YOUR ASSIGNMENT:
Those lines of the records that contain "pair" are to be located and copied.

Source records:
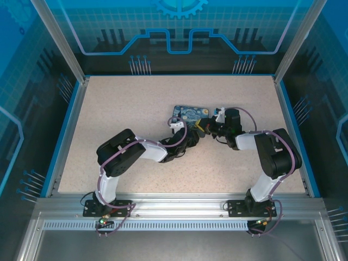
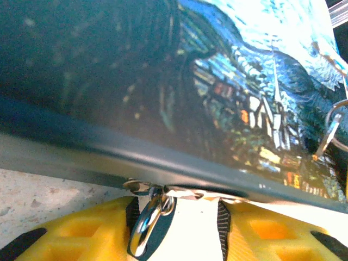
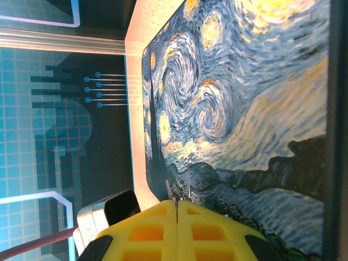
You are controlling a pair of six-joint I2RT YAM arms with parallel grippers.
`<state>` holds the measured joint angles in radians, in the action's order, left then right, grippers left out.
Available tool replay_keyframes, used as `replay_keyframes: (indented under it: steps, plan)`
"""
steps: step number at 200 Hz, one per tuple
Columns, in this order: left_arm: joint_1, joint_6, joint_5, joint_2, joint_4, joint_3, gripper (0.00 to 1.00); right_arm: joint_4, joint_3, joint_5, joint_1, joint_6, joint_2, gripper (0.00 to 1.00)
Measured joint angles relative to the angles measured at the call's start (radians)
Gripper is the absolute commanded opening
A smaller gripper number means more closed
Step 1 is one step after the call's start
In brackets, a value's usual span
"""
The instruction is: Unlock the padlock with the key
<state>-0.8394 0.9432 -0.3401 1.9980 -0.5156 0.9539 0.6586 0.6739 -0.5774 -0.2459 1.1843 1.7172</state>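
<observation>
Key can't be picked out for certain, so check these spots. The blue swirl-printed box (image 1: 186,112) lies flat near the middle of the table (image 1: 125,109), and both your claws meet at its near edge. Your left gripper (image 1: 194,132) comes in from the left. In its wrist view the yellow pads (image 2: 70,234) stand parted under the box's rim. A shiny metal loop (image 2: 145,225) hangs in the gap from a crumpled silvery bit on that rim, close to the left-hand pad; contact unclear. A second metal ring (image 2: 333,128) sits at the box's right side. Your right gripper (image 1: 203,124) comes in from the right, its pads (image 3: 217,234) pressed together with only a hairline seam. A thin pale sliver (image 3: 172,190) pokes up just past the seam against the print, too small to tell if it's the key. Padlock body not identifiable.
</observation>
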Motion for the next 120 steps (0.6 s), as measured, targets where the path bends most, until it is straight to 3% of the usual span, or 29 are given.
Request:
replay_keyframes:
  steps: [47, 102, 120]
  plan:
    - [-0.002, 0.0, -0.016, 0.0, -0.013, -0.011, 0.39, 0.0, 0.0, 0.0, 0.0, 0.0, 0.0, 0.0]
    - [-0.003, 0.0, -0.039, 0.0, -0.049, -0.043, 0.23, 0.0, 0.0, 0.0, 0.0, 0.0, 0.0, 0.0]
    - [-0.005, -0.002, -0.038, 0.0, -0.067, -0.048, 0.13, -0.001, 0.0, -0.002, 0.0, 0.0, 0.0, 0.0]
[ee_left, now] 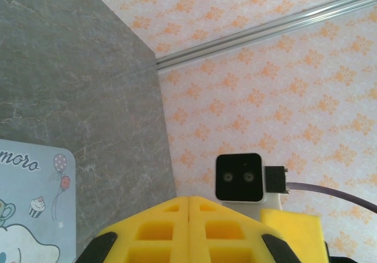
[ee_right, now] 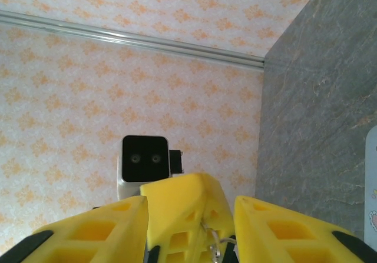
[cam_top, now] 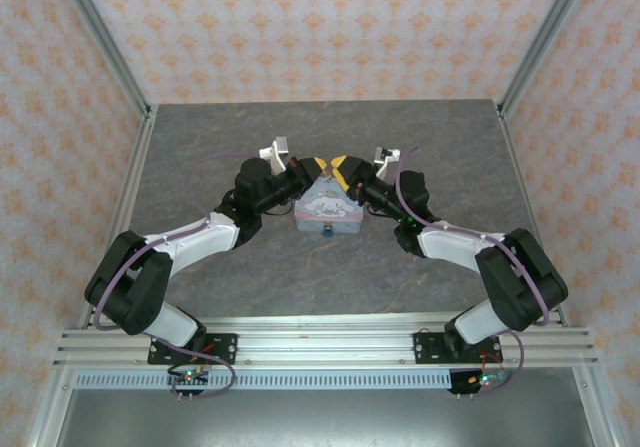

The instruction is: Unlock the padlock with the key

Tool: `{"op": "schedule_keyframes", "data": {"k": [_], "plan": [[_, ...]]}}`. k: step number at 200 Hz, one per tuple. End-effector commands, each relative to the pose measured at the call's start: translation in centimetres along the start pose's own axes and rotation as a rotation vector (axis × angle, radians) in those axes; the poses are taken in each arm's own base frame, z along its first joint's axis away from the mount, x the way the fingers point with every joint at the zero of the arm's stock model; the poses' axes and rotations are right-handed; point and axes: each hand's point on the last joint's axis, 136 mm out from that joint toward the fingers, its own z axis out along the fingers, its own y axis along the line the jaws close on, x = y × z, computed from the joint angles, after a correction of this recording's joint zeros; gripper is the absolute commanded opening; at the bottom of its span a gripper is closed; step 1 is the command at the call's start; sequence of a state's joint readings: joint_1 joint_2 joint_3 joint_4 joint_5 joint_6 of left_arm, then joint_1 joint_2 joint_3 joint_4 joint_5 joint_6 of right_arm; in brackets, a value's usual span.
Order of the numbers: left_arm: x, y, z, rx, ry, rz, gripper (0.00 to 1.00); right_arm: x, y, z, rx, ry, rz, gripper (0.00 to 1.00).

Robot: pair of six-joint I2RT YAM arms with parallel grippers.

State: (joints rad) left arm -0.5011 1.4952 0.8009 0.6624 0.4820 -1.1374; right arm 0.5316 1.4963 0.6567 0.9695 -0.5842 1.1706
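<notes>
The padlock [cam_top: 327, 233] is a tiny teal block at the near edge of the pale blue cartoon tin [cam_top: 325, 210], whose corner also appears in the left wrist view [ee_left: 29, 204]. Both grippers meet above the tin's far side. My left gripper [ee_left: 188, 203] [cam_top: 318, 166] is shut, its yellow fingers [ee_right: 182, 207] pressed together. A thin pale metal sliver, the key [ee_right: 211, 239], sticks out of their seam in the right wrist view. My right gripper [ee_right: 188, 201] [cam_top: 343, 172] is open, its two fingers straddling the left fingertips with gaps on both sides.
The grey stone-patterned table [cam_top: 200, 147] spreads around the tin. Patterned walls and aluminium frame posts [cam_top: 105, 37] close in the back and sides. Each wrist camera faces the other, with the right one [ee_left: 238, 177] close to the left fingers.
</notes>
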Motion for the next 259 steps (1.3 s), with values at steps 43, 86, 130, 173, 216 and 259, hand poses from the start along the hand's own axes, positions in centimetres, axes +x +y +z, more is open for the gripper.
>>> {"op": "schedule_keyframes", "data": {"k": [43, 86, 130, 173, 216, 259], "plan": [[-0.5, -1.3, -0.4, 0.051, -0.014, 0.0, 0.0, 0.7, 1.5, 0.8, -0.055, 0.017, -0.041, 0.42], [-0.5, -1.3, -0.4, 0.045, -0.017, -0.001, 0.0, 1.1, 1.5, 0.6, -0.054, 0.026, -0.044, 0.37], [-0.6, -1.5, -0.4, 0.046, -0.02, 0.0, 0.0, 1.3, 1.3, 0.5, -0.045, 0.027, -0.041, 0.3], [-0.4, -1.6, -0.4, 0.043, -0.019, 0.003, 0.0, 1.3, 1.0, 0.3, -0.035, 0.021, -0.038, 0.24], [-0.5, -1.6, -0.4, 0.041, -0.025, 0.004, 0.0, 1.6, 0.8, 0.0, -0.032, 0.03, -0.038, 0.28], [-0.5, -1.6, -0.3, 0.038, -0.029, 0.003, 0.0, 1.9, 0.6, -0.1, -0.031, 0.041, -0.036, 0.32]]}}
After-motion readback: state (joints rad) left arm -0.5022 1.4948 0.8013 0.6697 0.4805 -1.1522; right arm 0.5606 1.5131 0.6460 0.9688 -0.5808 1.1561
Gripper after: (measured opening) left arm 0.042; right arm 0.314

TASK ANSWER:
You are controlling a pair of six-joint I2RT YAM arms with parallel grippers.
Robot: pair of six-joint I2RT YAM arms with parallel grippers.

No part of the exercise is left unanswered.